For something more custom, work with a contractor or even consider the DIY route in building a patio screen enclosure for your backyard. Fiberglass screening like this one keeps bugs and mosquitoes out and can be installed on your own.
5. Groom your yard
One of the best ways to keep bugs out is by tidying up what you already have in your outdoor area. “Preventative maintenance is the best repellent,” says Gaughan.
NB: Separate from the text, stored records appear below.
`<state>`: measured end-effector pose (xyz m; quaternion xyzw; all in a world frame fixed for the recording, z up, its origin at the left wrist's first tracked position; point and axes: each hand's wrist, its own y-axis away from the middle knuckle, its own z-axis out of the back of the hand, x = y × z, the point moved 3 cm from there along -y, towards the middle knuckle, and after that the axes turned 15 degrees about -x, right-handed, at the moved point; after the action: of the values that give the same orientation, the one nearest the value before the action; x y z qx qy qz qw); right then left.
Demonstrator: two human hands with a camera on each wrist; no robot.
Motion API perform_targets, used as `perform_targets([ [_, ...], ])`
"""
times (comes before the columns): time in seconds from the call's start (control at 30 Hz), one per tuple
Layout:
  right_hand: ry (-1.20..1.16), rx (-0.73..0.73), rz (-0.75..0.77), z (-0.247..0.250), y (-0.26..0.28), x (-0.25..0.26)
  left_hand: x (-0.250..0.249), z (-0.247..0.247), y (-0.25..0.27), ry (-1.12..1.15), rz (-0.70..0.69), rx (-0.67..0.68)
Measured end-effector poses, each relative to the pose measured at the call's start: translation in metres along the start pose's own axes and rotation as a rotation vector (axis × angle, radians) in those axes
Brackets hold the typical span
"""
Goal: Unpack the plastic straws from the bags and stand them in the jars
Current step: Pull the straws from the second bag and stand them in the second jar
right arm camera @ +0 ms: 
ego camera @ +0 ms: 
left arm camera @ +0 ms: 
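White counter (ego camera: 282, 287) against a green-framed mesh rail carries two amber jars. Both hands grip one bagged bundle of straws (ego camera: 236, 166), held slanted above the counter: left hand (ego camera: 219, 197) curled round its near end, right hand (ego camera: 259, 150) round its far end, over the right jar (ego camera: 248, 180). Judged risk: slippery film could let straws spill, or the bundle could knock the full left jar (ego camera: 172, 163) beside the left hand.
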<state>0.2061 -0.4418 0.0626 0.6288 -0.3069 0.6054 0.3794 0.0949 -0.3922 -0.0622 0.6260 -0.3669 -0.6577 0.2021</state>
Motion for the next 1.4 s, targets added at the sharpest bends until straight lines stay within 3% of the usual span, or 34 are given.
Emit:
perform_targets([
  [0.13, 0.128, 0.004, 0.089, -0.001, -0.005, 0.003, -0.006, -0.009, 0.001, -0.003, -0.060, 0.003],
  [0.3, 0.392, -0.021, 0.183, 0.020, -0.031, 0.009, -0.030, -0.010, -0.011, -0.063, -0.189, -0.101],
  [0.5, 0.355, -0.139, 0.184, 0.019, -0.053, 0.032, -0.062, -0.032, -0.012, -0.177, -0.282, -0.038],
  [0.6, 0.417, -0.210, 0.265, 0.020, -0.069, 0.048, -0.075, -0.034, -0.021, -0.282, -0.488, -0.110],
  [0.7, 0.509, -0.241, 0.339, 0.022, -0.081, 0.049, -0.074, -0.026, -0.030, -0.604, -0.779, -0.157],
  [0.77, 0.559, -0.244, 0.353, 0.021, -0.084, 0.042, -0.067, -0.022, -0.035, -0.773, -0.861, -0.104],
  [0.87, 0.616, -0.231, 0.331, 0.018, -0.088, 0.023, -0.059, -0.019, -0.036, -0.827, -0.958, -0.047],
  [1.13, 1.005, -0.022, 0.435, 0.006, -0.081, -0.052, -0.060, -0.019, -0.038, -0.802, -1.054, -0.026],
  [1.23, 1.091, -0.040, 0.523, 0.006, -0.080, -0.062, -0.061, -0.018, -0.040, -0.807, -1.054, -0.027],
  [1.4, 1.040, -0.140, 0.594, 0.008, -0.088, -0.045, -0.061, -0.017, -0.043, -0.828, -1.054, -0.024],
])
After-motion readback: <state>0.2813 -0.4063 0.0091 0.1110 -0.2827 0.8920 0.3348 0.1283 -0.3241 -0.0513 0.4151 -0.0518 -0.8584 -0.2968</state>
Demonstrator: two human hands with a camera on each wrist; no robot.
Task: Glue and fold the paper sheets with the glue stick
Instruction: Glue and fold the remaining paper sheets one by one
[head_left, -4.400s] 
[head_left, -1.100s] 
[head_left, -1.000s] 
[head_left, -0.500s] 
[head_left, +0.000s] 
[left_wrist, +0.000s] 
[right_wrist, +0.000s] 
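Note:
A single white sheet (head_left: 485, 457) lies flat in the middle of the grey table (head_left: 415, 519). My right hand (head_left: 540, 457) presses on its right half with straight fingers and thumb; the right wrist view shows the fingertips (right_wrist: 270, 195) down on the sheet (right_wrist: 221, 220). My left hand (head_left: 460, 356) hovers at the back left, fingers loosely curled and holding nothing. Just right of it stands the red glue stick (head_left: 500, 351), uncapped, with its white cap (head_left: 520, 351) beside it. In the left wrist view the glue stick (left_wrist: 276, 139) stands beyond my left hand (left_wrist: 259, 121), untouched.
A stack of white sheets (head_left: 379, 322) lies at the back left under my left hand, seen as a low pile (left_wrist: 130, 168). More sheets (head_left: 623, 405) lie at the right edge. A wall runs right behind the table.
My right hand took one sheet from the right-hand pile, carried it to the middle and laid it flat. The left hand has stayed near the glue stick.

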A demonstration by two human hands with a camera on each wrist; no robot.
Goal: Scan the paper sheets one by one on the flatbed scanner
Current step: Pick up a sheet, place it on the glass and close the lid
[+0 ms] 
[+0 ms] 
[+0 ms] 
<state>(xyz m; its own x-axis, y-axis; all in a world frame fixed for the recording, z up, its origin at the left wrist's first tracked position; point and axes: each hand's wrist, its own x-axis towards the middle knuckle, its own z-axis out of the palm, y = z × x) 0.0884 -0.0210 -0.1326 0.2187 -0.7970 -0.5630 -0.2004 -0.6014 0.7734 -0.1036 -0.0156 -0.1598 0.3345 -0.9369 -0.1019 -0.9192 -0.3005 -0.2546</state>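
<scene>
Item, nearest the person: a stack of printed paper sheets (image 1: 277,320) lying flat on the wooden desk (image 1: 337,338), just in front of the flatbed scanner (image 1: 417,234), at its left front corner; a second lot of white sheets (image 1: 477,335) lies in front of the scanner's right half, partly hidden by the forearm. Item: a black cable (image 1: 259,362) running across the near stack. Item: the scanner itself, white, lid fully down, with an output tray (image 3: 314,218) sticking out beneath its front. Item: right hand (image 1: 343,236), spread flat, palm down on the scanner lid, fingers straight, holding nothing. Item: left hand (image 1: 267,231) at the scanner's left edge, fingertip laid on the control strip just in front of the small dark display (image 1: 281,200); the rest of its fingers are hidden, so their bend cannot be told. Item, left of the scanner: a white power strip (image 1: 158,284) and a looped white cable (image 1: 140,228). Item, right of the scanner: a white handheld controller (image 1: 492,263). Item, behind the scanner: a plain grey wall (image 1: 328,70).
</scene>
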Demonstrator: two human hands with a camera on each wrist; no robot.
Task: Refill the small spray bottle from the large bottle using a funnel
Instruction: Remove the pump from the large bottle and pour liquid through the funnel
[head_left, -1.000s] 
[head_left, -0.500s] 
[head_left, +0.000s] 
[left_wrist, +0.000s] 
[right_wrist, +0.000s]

Mosquitoes love standing water, so it’s no surprise that among the most common insect attractions are your outdoor potted plants—specifically, any plant drainage tray that may be holding onto water.
The same goes for your garbage cans. These are enticing hot spots for bugs and pests alike, so make sure your garbage can lids are secured tightly to avoid any intruders from hanging out inside.
Lastly, Gaughan says keeping a clean and well-maintained lawn does wonders for preventing mosquitoes, fleas, and ticks. Don’t let grass grow unruly—keep it at a short length with minimal weed and plant clutter.
6. Spray yourself with bug repellent
For protecting yourself from buzzing and bites, you’ll need a personal, body bug spray.
Gaughan suggests using a DEET repellent spray, which the Environmental Protection Agency states does “not present a health concern” for humans. This one from Ben’s claims to provide 10 hours of protection against tick and mosquito bites.
For a more natural solution, look toward a plant-based repellent like the oil of lemon eucalyptus. Gaughan recommends a spray like this one by Repel—it’s DEET-free and provides protection without that sticky or greasy feeling.
Try Avon’s Skin So Soft Bath Oil, which is an old favorite among moms. It also has an interesting origin story as a bug repellent—as in, it wasn’t meant to be one. The bath oil has glowing reviews for keeping mosquitoes away.
Prices were accurate at the time this article was published but may change over time.